# How do magnetic fields combine?

How do the two fields interact to give the combined field, do they superpose like in waves? And how does this field cause the force on the conductor?

Magnetic fields indeed simply combine via superposition - like in waves. The potential energy of magnetism is $$V=-\frac{1}{2}\mu\cdot B$$ where $$\mu$$ is the magnetic moment (vector) of the, in this case, conductor and $$B$$ is the magnetic field strength (vector) and the dot represents the scalar product. The magnetic moment depends in general on the imposing magnetic field (for para- or diamagnetism) or in the current in the conductor.
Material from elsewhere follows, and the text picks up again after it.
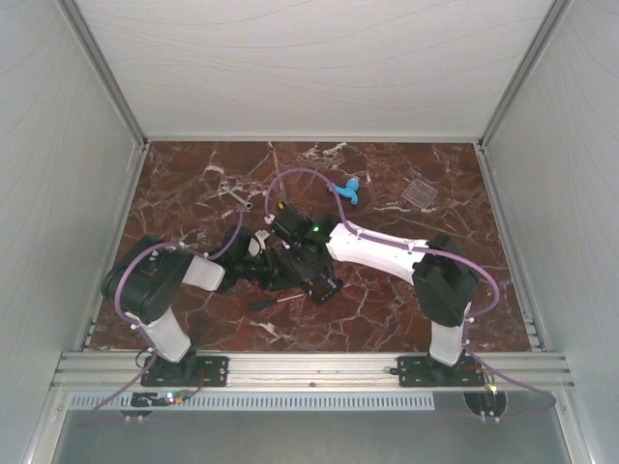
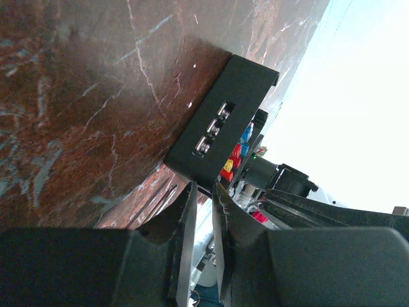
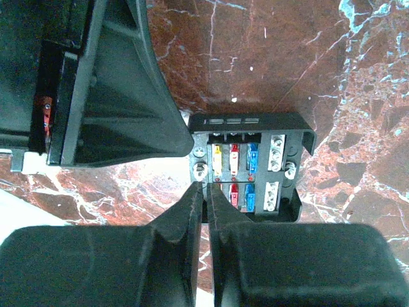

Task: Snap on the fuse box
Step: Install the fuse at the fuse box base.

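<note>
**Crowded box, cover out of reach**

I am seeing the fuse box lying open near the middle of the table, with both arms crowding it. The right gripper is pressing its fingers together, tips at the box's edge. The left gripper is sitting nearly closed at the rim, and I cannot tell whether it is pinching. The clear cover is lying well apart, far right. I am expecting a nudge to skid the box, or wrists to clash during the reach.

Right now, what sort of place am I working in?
Probably a lab robot cell: white panel walls on aluminium framing enclose a marble-patterned tabletop, with the left arm and right arm bolted to its front rail.
</note>
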Action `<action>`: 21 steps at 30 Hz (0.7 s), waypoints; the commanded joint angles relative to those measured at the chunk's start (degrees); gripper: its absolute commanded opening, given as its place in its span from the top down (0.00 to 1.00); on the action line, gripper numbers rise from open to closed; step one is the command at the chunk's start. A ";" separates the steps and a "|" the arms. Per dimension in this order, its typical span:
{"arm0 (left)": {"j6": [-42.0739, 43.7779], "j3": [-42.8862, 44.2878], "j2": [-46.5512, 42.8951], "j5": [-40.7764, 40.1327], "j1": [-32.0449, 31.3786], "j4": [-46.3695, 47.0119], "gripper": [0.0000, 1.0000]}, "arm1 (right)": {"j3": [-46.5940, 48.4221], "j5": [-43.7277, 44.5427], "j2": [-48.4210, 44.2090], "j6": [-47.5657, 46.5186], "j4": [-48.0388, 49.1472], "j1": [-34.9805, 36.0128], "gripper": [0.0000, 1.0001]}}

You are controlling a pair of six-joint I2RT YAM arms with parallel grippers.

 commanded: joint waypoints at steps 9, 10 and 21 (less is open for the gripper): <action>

The force is then simply the negative gradient of the potential, i.e., $$F=-\nabla V=\frac{1}{2}\nabla(\mu\cdot B)$$. The gradient points into the direction of the steepest slope of the function it acts on, in this case the potential $$V$$. As $$V$$ consists of a dot product, we have on the side where the vector arrows point into the same direction a positive value and on the other side a negative value. (On the top and bottom the arrows are perpendicular to each other and the product therefore vanishes at these points and we have a smooth change between zero and the largest value.) The gradient now points into the direction where we have the larger value (where the vector arrows are parallel and not anti-parallel) but since we have for the force the negative gradient the resulting force points outwards of the magnet in your sketch.